Whey Protein Vs Casein Vs Soy: What Protein Is Best?

best protein shakes guide

Some people hear the hype about whey protein and think it’s the only protein source worth taking. While it does have hype behind it for good reasons, other protein sources have their places for bodybuilders and general health nuts as well, so we’ll take a look at which protein you should take at what times and why.

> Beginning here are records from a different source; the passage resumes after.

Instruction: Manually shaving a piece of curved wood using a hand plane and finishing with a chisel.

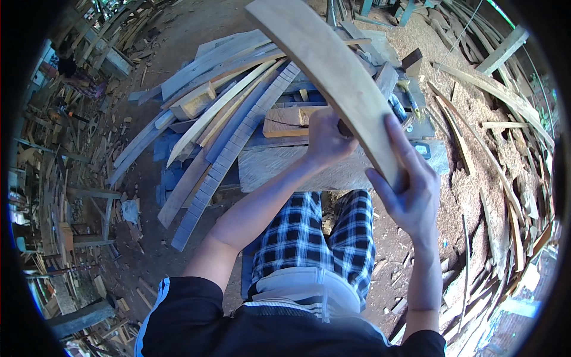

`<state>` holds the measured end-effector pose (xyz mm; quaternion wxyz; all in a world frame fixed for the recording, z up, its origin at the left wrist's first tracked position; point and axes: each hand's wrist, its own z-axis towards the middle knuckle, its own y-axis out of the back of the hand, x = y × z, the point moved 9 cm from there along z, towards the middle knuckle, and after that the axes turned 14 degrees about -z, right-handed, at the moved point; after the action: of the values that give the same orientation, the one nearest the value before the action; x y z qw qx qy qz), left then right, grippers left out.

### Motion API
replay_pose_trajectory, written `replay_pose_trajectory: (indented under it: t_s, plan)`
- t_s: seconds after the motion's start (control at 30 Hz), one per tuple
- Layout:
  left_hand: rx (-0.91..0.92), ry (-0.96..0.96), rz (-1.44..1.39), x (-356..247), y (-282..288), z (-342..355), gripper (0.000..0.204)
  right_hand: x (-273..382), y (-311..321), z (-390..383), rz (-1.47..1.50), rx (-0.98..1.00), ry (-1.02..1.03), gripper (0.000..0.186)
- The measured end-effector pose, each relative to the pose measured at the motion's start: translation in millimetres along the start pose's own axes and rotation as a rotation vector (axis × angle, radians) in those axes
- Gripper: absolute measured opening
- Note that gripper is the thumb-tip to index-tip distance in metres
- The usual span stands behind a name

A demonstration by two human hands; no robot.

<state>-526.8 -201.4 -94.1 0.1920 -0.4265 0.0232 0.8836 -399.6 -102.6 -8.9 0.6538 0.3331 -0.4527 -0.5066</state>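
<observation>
A long, curved, pale wooden board [321, 59] rises from my right hand [410, 190] toward the top of the view, tilted over the bench. My right thumb and fingers wrap round its lower end. My left hand [329, 134] is closed just left of the board at its middle, around something dark and mostly hidden that I cannot make out. Beneath the board lie a short split wooden block [282, 124] and a wide rough plank [291, 169], with blue-handled tools [397, 104] to the right.
Long slats and offcuts [208, 101] are piled across the bench, fanning leftward. Wood shavings and strips [488, 160] cover the right-hand ground. Frames and scrap wood [89, 238] crowd the left, where another person [68, 68] appears at the upper edge. My legs are under the bench's near edge.
</observation>
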Motion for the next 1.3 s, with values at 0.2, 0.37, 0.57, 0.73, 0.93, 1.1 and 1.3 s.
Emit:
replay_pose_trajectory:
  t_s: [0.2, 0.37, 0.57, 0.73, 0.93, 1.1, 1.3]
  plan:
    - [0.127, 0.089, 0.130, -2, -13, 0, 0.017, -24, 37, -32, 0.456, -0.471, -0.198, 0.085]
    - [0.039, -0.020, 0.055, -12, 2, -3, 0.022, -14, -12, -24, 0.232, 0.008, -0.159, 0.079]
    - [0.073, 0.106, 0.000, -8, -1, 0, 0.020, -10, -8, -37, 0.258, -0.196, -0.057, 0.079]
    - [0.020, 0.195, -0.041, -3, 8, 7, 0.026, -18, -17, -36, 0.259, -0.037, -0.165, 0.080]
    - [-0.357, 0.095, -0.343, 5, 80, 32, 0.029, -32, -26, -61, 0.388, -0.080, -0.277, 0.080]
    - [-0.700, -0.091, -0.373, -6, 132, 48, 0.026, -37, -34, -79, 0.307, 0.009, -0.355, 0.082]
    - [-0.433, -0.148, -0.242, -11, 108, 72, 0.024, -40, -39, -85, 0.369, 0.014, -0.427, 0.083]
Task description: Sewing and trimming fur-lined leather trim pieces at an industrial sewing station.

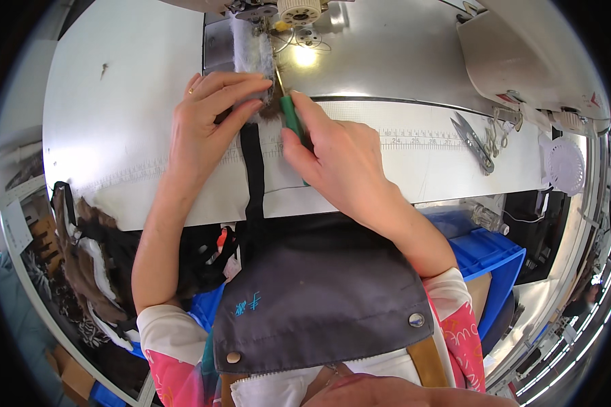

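A strip of pale grey and brown fur [250,51] runs toward me from under the sewing machine head [299,11]. My left hand [207,115] is closed on the fur's near end, fingertips pinched along its right edge. In my right hand [346,152] is a green-handled awl [291,115], its thin metal shaft pointing away from me. The shaft lies against the fur's brown edge, just right of my left fingertips; its tip is hard to make out. A black ribbon [253,169] trails from the fur over the table's front edge.
Thread snips [474,144] and a looped cord [497,136] lie on the right of the white table [122,142], which has a printed ruler. Another machine part [536,61] overhangs at right. Fur pieces [91,258] hang at left below the table; a blue bin [492,254] stands at right.
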`<state>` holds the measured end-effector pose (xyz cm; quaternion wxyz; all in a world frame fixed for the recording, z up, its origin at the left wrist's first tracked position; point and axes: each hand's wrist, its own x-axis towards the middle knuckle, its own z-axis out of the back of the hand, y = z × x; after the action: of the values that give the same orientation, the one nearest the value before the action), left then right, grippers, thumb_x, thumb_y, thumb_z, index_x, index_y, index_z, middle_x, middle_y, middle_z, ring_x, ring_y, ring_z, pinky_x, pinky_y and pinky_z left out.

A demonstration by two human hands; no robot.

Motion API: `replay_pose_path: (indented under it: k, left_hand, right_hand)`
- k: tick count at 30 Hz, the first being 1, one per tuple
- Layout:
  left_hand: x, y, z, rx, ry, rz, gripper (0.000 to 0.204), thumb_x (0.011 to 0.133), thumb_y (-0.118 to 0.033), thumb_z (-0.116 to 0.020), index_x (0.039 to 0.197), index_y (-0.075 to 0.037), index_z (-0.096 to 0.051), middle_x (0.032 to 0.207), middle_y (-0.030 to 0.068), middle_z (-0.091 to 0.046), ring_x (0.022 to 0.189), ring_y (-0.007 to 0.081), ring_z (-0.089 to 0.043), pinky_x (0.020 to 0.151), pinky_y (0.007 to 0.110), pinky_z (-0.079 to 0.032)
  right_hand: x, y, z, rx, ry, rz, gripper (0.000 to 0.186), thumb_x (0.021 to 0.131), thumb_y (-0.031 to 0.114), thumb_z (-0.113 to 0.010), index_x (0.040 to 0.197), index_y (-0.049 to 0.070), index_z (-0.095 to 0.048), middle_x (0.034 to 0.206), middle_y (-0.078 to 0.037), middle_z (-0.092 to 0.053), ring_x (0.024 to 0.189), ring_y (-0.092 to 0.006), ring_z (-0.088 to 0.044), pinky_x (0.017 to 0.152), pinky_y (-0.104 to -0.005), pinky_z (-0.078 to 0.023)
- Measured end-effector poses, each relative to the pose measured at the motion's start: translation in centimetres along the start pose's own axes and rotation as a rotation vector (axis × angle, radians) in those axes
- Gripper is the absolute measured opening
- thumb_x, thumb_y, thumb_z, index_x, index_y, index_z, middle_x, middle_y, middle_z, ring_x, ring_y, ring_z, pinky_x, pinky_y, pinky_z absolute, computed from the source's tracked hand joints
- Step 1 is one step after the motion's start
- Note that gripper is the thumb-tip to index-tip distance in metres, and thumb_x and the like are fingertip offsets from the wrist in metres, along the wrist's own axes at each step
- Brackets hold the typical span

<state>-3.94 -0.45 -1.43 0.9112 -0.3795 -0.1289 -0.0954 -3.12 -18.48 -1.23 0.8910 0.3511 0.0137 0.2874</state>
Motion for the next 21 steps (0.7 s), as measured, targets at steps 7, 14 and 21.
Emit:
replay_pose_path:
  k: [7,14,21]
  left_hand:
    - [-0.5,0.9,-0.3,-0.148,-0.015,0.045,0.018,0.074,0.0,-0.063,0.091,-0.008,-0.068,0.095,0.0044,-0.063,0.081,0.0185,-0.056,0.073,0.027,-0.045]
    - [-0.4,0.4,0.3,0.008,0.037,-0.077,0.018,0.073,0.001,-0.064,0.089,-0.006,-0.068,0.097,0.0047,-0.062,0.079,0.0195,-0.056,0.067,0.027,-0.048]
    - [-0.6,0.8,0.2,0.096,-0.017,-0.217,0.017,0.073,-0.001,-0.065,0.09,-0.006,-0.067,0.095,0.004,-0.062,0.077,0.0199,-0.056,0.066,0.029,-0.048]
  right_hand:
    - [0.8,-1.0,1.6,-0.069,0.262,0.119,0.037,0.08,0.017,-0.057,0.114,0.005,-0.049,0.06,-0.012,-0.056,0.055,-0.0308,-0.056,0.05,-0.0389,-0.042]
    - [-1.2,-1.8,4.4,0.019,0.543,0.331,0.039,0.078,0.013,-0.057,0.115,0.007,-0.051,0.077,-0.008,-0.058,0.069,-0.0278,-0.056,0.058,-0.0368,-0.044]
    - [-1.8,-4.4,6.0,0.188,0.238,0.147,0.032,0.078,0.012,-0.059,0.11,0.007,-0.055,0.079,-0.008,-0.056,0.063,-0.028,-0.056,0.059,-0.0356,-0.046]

Let’s keep this short and sweet, and dig in to the uses of Whey Protein vs Casein and Soy (although egg white protein is a fourth source, most people get enough of it through eating eggs, and won’t most likely be looking to further supplement their diets with it). This is in no way intended to be an exhaustive list of stats, but more of a general guideline for people wondering which protein(s) they should take.

WHEY PROTEIN

  • Best protein source for feeding the muscles when they are in urgent need of protein. Whey is the fastest digesting protein source.
  • Best protein source for taking before working out since it breaks down quickly and also enhances blood vessel dilation for faster availability of aminos, which leads to faster muscle building.
  • Best protein source for taking after working out due to its insulin boosting powers, which will result in faster protein synthesis for muscle growth than casein and soy.

  • Worst protein source for taking before bed, but it’s better than nothing if it is all you have.

CASEIN PROTEIN

  • Best protein source for stopping muscle breakdown. It is a slower digesting protein than whey and soy are, so it feeds the body for longer.
  • Is the best source for taking before bed since sleeping is basically fasting for 8 hours, and you want to spare as much muscle as possible.
  • Casein can be hard to swallow since it doesn’t break down quickly, so be prepared to suck it up and drink the chunks. There will be chunks.

SOY PROTEIN

  • Best protein source for overall health benefits. It has been shown to reduce the risk of cardiovascular disease, as well as protect against multiple types of cancers. Doesn’t work best for muscle gain or retention though if that’s your goal.

Again, this is not exhaustive, but it should provide a general idea of the benefits of each protein source. If you are beginners to building muscle mass and on a tight budget and can only pick one, whey provides the most benefits as far as building muscle goes. If you have a larger budget, casein and soy proteins have benefits as well that whey doesn’t provide.